──────── Collected data

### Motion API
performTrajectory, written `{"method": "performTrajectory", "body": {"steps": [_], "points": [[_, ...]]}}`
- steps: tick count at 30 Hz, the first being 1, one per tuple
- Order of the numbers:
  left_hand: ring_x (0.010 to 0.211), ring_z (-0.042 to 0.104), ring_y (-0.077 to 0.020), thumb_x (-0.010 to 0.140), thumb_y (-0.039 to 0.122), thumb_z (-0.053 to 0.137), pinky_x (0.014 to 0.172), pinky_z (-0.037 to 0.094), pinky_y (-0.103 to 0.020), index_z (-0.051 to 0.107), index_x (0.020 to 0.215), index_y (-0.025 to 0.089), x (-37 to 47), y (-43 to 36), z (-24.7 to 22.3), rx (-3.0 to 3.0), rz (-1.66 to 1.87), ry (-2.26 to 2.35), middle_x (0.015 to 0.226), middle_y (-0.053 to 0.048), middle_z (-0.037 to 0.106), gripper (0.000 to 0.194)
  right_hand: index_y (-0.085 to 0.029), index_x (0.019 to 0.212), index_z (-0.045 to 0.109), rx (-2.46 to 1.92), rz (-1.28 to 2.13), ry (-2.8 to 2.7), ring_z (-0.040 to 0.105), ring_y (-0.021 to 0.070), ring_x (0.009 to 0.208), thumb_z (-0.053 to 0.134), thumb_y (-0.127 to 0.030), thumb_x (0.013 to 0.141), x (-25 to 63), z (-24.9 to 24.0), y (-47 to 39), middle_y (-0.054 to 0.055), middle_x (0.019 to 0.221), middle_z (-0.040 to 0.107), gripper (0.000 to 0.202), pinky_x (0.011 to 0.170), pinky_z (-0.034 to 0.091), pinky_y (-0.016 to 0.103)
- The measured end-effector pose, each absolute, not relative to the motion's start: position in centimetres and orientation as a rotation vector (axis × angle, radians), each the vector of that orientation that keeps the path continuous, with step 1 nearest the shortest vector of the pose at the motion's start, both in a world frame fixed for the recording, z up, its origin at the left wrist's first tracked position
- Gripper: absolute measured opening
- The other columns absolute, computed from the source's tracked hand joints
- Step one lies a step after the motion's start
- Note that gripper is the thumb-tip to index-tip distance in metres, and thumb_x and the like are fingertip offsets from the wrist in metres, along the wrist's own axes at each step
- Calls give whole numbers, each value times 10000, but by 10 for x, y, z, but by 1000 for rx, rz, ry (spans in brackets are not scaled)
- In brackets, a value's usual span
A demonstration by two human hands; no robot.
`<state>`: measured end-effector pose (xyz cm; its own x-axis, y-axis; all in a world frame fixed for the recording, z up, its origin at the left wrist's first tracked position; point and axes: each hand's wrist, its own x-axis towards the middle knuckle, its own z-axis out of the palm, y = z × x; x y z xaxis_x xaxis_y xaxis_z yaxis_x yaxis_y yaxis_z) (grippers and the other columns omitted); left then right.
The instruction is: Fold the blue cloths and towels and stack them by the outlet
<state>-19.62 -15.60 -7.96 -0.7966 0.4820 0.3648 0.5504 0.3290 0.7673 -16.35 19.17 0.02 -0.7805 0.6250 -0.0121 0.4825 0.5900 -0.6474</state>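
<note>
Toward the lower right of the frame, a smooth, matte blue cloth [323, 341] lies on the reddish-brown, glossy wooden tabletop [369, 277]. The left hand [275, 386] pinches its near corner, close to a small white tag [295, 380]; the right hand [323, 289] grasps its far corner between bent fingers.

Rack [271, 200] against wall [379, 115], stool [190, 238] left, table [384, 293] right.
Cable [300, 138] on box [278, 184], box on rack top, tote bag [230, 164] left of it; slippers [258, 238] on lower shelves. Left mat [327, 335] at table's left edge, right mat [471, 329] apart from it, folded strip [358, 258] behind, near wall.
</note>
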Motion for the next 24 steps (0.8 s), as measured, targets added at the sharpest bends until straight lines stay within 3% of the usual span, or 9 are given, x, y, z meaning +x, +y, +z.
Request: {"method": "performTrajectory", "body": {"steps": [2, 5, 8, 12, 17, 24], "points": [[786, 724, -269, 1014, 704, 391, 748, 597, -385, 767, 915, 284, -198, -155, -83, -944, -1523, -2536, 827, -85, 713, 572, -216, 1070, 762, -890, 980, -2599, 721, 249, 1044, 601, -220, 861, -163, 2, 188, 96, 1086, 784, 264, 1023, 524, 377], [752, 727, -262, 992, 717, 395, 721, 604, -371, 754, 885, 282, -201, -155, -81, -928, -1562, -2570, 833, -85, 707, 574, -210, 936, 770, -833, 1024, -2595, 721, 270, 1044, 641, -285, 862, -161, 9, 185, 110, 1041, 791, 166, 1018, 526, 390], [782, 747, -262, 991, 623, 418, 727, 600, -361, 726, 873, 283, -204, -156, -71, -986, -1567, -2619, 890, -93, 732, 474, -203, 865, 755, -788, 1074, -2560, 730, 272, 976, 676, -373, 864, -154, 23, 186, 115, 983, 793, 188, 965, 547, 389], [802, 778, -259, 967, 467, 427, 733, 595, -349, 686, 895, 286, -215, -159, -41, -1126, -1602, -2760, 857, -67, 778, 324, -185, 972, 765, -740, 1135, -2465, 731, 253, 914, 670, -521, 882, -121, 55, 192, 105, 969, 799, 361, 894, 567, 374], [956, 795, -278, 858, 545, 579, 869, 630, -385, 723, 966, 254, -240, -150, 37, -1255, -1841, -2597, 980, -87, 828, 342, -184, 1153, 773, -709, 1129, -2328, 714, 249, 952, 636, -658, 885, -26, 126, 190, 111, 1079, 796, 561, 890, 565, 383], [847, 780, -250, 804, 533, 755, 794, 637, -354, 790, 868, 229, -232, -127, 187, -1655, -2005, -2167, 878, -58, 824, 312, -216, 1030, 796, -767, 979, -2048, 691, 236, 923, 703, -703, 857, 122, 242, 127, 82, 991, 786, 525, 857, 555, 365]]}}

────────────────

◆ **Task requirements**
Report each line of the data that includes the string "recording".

◆ **The completed task**
- The measured end-effector pose, each absolute, not relative to the motion's start: position in centimetres and orientation as a rotation vector (axis × angle, radians), each the vector of that orientation that keeps the path continuous, with step 1 nearest the shortest vector of the pose at the motion's start, both in a world frame fixed for the recording, z up, its origin at the left wrist's first tracked position
`<state>`: measured end-effector pose (xyz cm; its own x-axis, y-axis; all in a world frame fixed for the recording, z up, its origin at the left wrist's first tracked position; point and axes: each hand's wrist, its own x-axis towards the middle knuckle, its own z-axis out of the palm, y = z × x; x y z xaxis_x xaxis_y xaxis_z yaxis_x yaxis_y yaxis_z) (grippers and the other columns omitted); left then right.

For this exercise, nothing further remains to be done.